Max pushed out of her chair and went to crouch at the kid’s side. An amused voice in her head pointed out that she was only six years older than they were. But there was a lifetime of difference between their situations that she was deeply and painfully aware of in that moment.
“Chae, look at me. I want to know two things. First, even though you’re not here strictly because of your own choices, are you committed to the NeoG? Can I trust you to look after this team with the same loyalty you’re showing for your family? Can I trust you to let us do the same for you?”
They lifted their head and Max’s gut twinged at the fear lurking around the edges of their dark brown gaze. A fear that shouldn’t be there just from this conversation.
Damn it, I hate being right. There’s something else going on here.
Chae took a deep breath and then nodded
. “Yes. You can.”
“Good.” She shoved away her own worry as she put her hand on their shoulder. “I thought as much, but it’s always better to hear someone say it out loud. Here’s what we’re going to do: you can tell the others in a time and manner of your choosing. Together or individually, whatever’s easier for you. If you need me and Nika there with you we’ll be more than happy to do that. But you have to tell them before we go out in the black and that means you’ve got two weeks. I don’t want secrets on this team. It gets people killed.”
Chae nodded as Max stood. “What’s the second thing?”
“The second? Oh.” Max laughed. “I realize that per the details of your plea deal you’re not supposed to speak with your parents.” Her smile was gentle. “However, that doesn’t mean I can’t talk to them. Would you like me to pass messages along for you?”
The shock on Chae’s face was echoed on Nika’s.
“You . . . you can’t.”
Max raised an eyebrow at Chae’s choked protest. “I’m a Carmichael, and a lieutenant in the Near-Earth Orbital Guard. I realize it sounds a bit arrogant, but I do what I want.” She gave them a level look. “Trust me to do it in such a way to keep all of you safe, if that’s your concern. I’m just letting you know that if you have something you’d like your fathers to know, as your superior officer, it’s my duty to pass that along.”

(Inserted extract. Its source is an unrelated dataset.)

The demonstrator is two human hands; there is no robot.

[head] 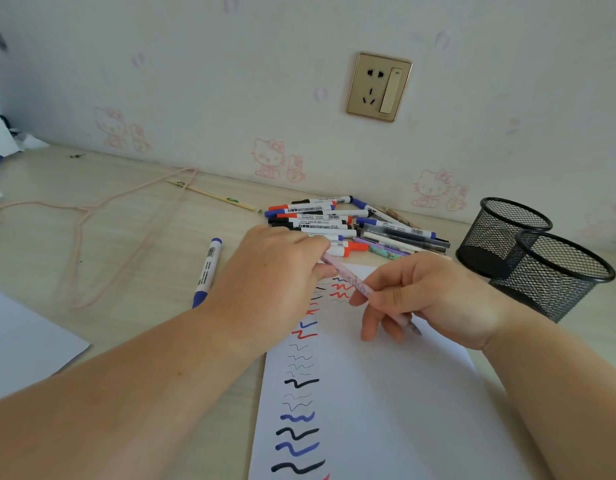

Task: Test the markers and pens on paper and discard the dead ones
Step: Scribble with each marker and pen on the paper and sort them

There was the fear again, consuming their brown eyes whole before it was buried beneath an apologetic expression so quickly Max wondered if she’d imagined it.
But she was sure she hadn’t.
“I’d rather stick to the terms of my plea agreement, Lieutenant, if it’s all right with you,” Chae replied.
She slipped her hands into the pockets of her pants and nodded. “Fair enough. Offer’s on the table, though, anytime. Go stow your gear.”
Chae, physically relieved, got up and went to their bunk to unpack.